Mainland China, against this, is grappling with deflation, which implies many issues there are getting cheaper. That is much more noticeable for Hongkongers as a result of the Hong Kong greenback, which is pegged to the US forex, has been rising in worth in comparison with the renminbi, making costs in Shenzhen extra reasonably priced.

Gary Ng, an economist with French funding financial institution Natixis, estimates that in 2023 alone, Hongkongers spent a complete of $8.5 billion in Shenzhen and its neighboring southern Chinese language cities.

This does imply much less cash is being pumped into Hong Kong’s native eating places and outlets, making it more durable for them to outlive and extra more likely to shut down. When that occurs, the lure of Shenzhen burns even brighter and so the circle continues.

Some model of this doom loop has performed out in Hong Kong’s nightlife scene ever for the reason that pandemic, when many music venues closed by no means to reopen. Throughout the border, the stay music scene is prospering — despite the fact that acts should take care to not cross any political strains with their lyrics.

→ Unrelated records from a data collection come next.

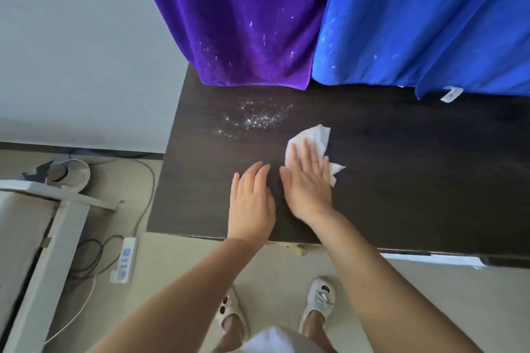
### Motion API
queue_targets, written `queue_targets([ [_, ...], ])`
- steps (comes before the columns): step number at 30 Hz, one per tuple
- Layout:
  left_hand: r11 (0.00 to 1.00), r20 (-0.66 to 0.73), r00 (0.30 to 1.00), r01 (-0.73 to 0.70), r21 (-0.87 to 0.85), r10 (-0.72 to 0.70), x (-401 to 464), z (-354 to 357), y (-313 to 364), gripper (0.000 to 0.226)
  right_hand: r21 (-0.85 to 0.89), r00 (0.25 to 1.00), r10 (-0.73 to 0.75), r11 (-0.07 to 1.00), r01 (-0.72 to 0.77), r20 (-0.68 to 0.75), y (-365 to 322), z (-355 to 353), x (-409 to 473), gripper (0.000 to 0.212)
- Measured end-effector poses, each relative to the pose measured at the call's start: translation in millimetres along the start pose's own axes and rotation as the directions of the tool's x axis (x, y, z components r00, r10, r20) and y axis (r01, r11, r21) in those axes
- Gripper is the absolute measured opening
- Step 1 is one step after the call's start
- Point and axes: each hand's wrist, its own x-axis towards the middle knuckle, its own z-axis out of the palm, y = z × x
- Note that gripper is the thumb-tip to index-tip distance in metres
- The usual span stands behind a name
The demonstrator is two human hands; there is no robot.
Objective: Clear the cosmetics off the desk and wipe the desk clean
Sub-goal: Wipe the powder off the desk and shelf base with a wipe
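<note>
Right hand flat on white wipe, dark desk

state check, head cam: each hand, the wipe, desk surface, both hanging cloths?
Left hand: flat on the desk, palm down, holding nothing.
Right hand: flat, fingers spread, pressing the wipe down.
White wipe: crumpled, partly under the right hand.
Desk: no cosmetics on it; patch of droplets not yet wiped, left of the wipe.
Purple cloth: hanging, hem at the desk's back edge, white flecks.
Blue cloth: hanging, white label at hem.
</note>
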Motion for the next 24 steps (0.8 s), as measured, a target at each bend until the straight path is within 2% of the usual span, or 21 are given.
queue_targets([
  [2,0.993,-0.002,1.000,0.017,0.118,-0.017,-5,-30,-56,0.047,0.010,0.974,-0.221,0.975,0.221,0.041,-51,16,-19,0.072],
  [4,0.977,0.014,0.999,0.029,0.210,-0.033,-3,-57,-103,0.046,0.031,0.904,-0.412,0.911,0.411,0.112,-72,19,-31,0.074],
  [6,0.976,0.034,0.998,0.036,0.214,-0.044,2,-72,-127,0.049,0.080,0.882,-0.460,0.888,0.453,0.107,-55,9,-31,0.070],
  [7,0.982,0.042,0.998,0.038,0.186,-0.047,4,-74,-131,0.050,0.086,0.916,-0.395,0.917,0.390,0.063,-34,5,-28,0.070],
  [8,0.988,0.043,0.998,0.037,0.151,-0.044,5,-74,-133,0.051,0.083,0.966,-0.258,0.963,0.258,-0.006,-8,0,-25,0.071],
  [9,0.992,0.041,0.998,0.034,0.119,-0.039,5,-73,-133,0.050,0.077,0.994,-0.068,0.994,0.074,-0.085,22,-5,-23,0.073],
  [10,0.995,0.037,0.999,0.034,0.092,-0.037,5,-72,-133,0.047,0.068,0.978,0.141,0.989,-0.132,-0.150,52,-11,-24,0.071],
  [12,0.998,0.035,0.998,0.041,0.049,-0.042,3,-71,-134,0.038,0.111,0.847,0.503,0.864,-0.491,-0.171,87,-18,-34,0.057],
  [13,0.999,0.039,0.998,0.045,0.030,-0.046,3,-71,-135,0.035,0.138,0.782,0.601,0.799,-0.585,-0.164,87,-16,-39,0.054],
  [14,0.999,0.040,0.998,0.045,0.016,-0.046,3,-71,-135,0.035,0.159,0.754,0.631,0.776,-0.611,-0.185,75,-7,-41,0.055],
  [15,0.999,0.042,0.998,0.042,0.005,-0.043,3,-71,-135,0.035,0.155,0.773,0.597,0.802,-0.576,-0.215,53,3,-44,0.060],
  [16,0.999,0.043,0.998,0.038,-0.004,-0.038,3,-72,-134,0.036,0.128,0.823,0.511,0.859,-0.495,-0.247,24,15,-48,0.065],
  [17,0.999,0.048,0.998,0.039,-0.016,-0.038,3,-73,-133,0.036,0.068,0.885,0.384,0.923,-0.380,-0.263,-9,30,-54,0.065],
  [19,0.995,0.060,0.996,0.073,-0.070,-0.068,3,-74,-132,0.036,-0.050,0.953,0.092,0.993,-0.111,-0.288,-77,56,-72,0.061],
  [21,0.973,0.052,0.989,0.143,-0.184,-0.136,3,-76,-131,0.039,-0.125,0.961,-0.189,0.978,0.165,-0.203,-131,67,-90,0.061],
  [22,0.946,0.054,0.982,0.190,-0.262,-0.182,3,-78,-130,0.040,-0.153,0.942,-0.305,0.947,0.284,-0.142,-144,69,-96,0.061],
  [24,0.846,0.103,0.944,0.326,-0.422,-0.313,4,-81,-131,0.042,-0.106,0.882,-0.468,0.881,0.460,-0.063,-130,62,-91,0.056],
])
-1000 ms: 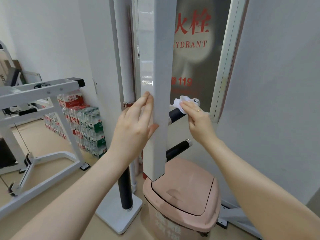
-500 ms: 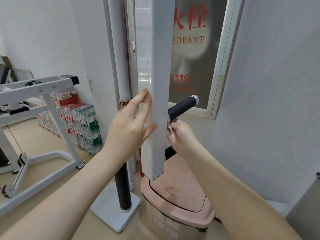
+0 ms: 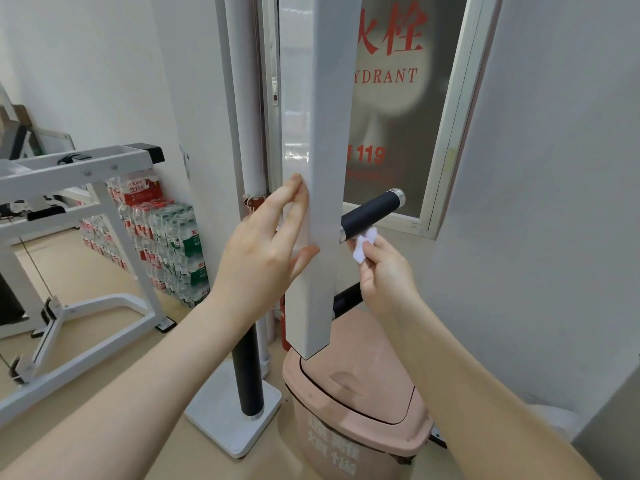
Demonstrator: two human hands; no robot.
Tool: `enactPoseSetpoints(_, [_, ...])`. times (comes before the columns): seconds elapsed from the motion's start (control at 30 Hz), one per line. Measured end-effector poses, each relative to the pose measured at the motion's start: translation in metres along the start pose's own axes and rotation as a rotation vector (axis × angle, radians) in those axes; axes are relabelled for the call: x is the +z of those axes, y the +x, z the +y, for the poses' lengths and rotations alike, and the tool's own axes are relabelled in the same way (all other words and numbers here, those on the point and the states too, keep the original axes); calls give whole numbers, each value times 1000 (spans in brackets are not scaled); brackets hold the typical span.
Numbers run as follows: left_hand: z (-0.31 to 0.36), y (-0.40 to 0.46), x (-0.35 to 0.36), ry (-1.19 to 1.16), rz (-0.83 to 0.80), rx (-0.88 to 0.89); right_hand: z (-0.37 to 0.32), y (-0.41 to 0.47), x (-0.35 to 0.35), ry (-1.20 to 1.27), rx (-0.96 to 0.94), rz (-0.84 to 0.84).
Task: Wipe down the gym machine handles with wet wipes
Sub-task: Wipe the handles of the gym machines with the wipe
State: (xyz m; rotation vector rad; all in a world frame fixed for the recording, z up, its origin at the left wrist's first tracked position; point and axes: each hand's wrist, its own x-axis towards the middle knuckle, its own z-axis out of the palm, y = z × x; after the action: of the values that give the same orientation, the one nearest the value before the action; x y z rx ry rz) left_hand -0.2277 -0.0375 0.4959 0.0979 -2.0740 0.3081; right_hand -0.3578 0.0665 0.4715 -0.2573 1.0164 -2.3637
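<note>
While the upper black handle [image 3: 372, 213] juts rightward from the white post [image 3: 317, 209] at frame centre, the right hand [image 3: 386, 275] pinches a crumpled wet wipe [image 3: 363, 245] just beneath the handle's inner end, not wrapped round it. The left hand [image 3: 263, 251] lies flat on the post with straight fingers, its grip holding nothing. Judging by this, wiping is midway: a lower handle [image 3: 348, 301], half hidden behind the right hand above the pink bin [image 3: 360, 410], likely remains.

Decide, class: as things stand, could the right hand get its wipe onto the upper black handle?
Probably yes. The right hand, pinching the white wet wipe, sits just under the upper black cylindrical handle near its base, and nothing lies between them.
</note>
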Motion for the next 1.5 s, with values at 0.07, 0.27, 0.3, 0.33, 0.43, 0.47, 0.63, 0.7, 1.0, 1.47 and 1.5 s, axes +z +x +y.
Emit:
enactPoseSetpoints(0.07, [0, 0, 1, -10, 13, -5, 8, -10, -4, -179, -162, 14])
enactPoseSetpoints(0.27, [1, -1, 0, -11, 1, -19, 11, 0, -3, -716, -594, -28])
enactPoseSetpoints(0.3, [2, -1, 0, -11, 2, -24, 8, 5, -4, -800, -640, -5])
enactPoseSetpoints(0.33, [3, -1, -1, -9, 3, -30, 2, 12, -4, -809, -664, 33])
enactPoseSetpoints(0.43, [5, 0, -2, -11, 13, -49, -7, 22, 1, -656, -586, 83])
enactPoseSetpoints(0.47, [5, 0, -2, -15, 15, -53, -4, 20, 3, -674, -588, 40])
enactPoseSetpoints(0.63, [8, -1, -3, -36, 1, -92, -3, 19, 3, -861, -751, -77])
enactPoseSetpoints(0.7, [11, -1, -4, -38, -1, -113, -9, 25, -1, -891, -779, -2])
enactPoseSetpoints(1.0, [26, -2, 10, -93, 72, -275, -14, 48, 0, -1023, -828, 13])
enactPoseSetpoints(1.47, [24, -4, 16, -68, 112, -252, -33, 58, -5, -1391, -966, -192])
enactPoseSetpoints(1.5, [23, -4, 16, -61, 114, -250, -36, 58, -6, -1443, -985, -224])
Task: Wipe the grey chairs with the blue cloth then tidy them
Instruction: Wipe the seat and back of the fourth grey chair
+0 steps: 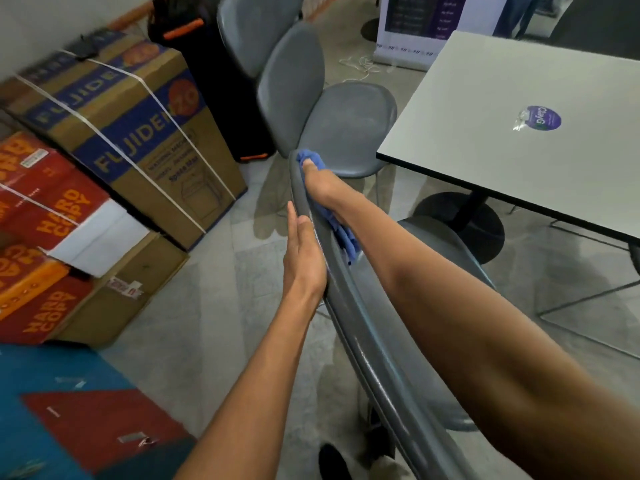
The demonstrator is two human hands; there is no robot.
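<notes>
A grey chair (367,341) stands right below me, seen edge-on along its backrest rim. My right hand (320,183) presses the blue cloth (341,230) against the inner face of that backrest near its top; part of the cloth hangs below my wrist. My left hand (303,252) rests on the outer side of the backrest, fingers straight along the rim. A second grey chair (349,129) stands ahead by the table, and a third grey chair (252,29) stands behind it.
A white table (519,133) on a black pedestal base stands to the right. Stacked cardboard boxes (114,133) line the left wall. A black case (221,88) stands beyond them. A banner stand (415,32) is at the back. Bare tiled floor lies between boxes and chairs.
</notes>
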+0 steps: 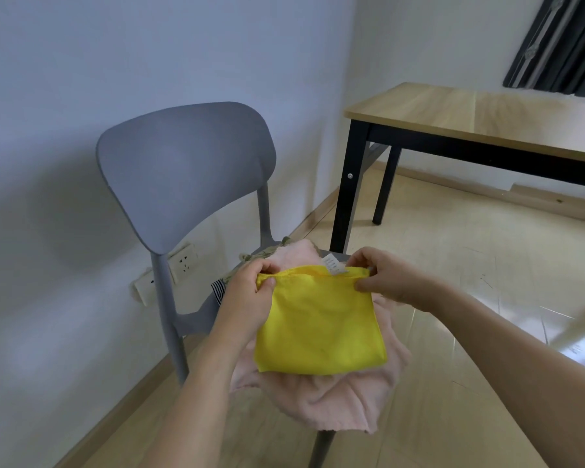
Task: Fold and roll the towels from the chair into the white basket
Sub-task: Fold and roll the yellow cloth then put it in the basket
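Yellow towel (318, 322) is folded into a rough square and sits on top of a rumpled pink towel (335, 400) on the seat of the grey chair (183, 170). The left hand (247, 298) pinches its far left corner, thumb on top, and the right hand (389, 278) pinches the far right corner the same way. A white care tag (333, 266) pokes up along that far edge. Some patterned and striped cloth (218, 288) peeks out on the left underneath. A wooden bench (470, 116) with black legs stands off to the far right.
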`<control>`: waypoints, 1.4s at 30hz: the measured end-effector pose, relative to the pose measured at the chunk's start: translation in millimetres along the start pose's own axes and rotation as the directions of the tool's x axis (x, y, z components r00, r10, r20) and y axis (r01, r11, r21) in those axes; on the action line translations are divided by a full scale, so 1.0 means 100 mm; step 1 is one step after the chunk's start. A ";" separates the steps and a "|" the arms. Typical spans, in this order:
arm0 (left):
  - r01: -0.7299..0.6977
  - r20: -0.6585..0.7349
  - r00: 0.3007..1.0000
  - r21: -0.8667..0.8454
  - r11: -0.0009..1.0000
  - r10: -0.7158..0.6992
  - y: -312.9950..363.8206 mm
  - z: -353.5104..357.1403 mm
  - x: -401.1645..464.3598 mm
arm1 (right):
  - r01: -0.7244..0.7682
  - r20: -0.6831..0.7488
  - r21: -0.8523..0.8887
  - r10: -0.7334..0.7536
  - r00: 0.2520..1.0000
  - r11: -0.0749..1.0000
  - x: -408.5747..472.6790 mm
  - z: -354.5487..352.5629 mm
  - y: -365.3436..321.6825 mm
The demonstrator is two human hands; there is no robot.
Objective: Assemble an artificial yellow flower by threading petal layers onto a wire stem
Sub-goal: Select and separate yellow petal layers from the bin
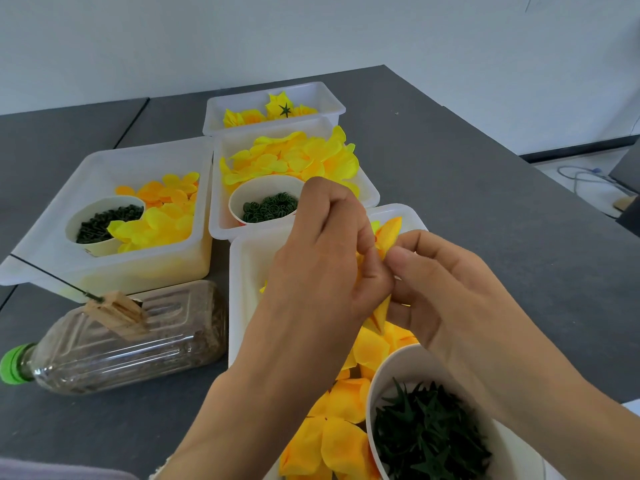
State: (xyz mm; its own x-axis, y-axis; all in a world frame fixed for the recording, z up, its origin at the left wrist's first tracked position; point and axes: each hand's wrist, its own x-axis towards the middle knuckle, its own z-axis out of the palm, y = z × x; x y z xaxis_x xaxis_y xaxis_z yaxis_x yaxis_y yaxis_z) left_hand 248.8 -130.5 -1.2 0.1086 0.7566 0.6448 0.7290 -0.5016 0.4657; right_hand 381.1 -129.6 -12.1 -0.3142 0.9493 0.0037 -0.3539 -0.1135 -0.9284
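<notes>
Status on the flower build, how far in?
Done: finished flowers sit in the far tray. In hand: left hand and right hand pinch a yellow petal layer together. Left: wire stem bare, clipped on the bottle.

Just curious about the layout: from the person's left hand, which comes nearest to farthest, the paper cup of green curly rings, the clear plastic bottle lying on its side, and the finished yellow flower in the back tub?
1. Paper cup of green curly rings, just beyond the left hand.
2. Clear plastic bottle, lying to its left.
3. Finished yellow flower, in the rearmost tub.
</notes>
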 end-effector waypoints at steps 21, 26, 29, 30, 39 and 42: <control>0.021 -0.045 0.999 -0.084 0.996 -0.025 -0.07 -0.01 -0.06 | 0.103 -0.013 -0.393 -0.117 0.993 0.914 -0.04 0.01 -0.03; -0.026 -0.024 0.999 -0.044 0.999 0.025 -0.07 0.01 -0.09 | 0.117 -0.037 -0.550 -0.163 0.986 0.827 -0.03 0.01 0.00; -0.009 -0.057 0.998 -0.089 0.996 0.004 -0.06 0.02 -0.10 | 0.133 -0.086 -0.537 -0.211 0.974 0.833 0.00 -0.01 0.01; -0.011 -0.066 0.998 -0.108 0.994 0.004 -0.06 0.02 -0.10 | 0.136 -0.103 -0.538 -0.225 0.969 0.832 0.00 -0.03 0.01; -0.038 -0.055 0.998 -0.204 0.978 0.027 -0.03 0.01 -0.12 | -0.108 -0.095 -0.228 0.088 0.992 0.968 0.11 -0.06 -0.01; 0.034 -0.075 0.996 -0.207 0.978 -0.051 -0.05 0.01 -0.14 | -0.042 -0.136 -0.224 0.011 0.991 0.974 0.10 -0.08 -0.05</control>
State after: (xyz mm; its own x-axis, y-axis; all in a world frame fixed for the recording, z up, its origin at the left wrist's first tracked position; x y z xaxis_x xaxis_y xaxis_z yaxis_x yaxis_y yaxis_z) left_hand 244.4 -138.2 -12.4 0.0202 0.7475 0.6639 0.5764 -0.5513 0.6032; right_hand 386.9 -117.5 -10.8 -0.1956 0.9790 -0.0574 -0.1345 -0.0848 -0.9873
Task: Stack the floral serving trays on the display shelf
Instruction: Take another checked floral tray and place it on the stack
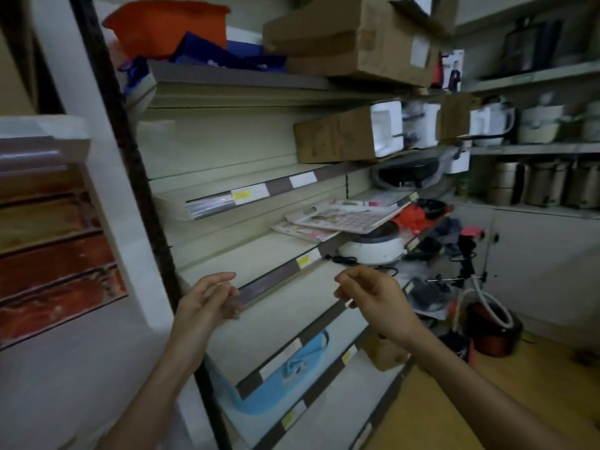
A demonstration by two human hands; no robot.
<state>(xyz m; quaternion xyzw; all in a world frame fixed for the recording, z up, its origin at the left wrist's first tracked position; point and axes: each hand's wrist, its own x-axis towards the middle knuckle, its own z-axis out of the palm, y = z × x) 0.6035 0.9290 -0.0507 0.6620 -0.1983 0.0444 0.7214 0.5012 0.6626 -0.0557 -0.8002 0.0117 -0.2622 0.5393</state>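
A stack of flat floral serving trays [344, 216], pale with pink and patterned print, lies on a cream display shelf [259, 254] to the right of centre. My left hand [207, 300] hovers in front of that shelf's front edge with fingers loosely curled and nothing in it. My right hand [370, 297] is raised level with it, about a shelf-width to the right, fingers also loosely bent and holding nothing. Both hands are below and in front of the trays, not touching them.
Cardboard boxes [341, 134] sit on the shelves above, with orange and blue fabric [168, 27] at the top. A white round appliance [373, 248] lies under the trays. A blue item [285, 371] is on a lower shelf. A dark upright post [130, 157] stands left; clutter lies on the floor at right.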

For Beijing, the fading of Hong Kong’s nightlife could also be no unhealthy factor. Actually, the current inflow of Hongkongers into Shenzhen hasn’t gone unnoticed, with China’s state-run information company Xinhua not too long ago hailing the figures as a “new signal of accelerated integration.”

People leaving Hong Kong for Shenzhen as pictured on January 21, 2024.

Even Hong Kong chief John Lee has put a constructive shine on issues, telling town’s public broadcaster RTHK late final 12 months that the development was “a testomony to the success of our work” to combine Hong Kong with the remainder of the nation.

Nonetheless, for a lot of of these Hongkongers who grew up underneath British rule, or at the least the lingering affect of it, that integration has its downsides too. 

Since Beijing’s imposition of the nationwide safety regulation, lots of of 1000’s of Hongkongers have left their residence metropolis, lots of them completely.  

And it’s not to Shenzhen that almost all of them are heading. 

As a substitute, it’s Western international locations like Britain, Canada and Australia which are proving the most important draw. Over the previous three years, the previous colonial grasp alone has welcomed effectively north of 100,000 Hongkongers on long-term visas. 

Whether or not that is sufficient to make Beijing rethink its integration masterplan appears unlikely. 

Tsang, from SOAS College of London, says the Better Bay Space plan will put Shenzhen entrance and heart, whether or not Hongkongers prefer it or not.

“Few long-standing individuals of Hong Kong wish to see (town) enjoying second fiddle to Shenzhen,” he says, “however they paid too little consideration to Chinese language politics to have observed the change, till it’s too late.”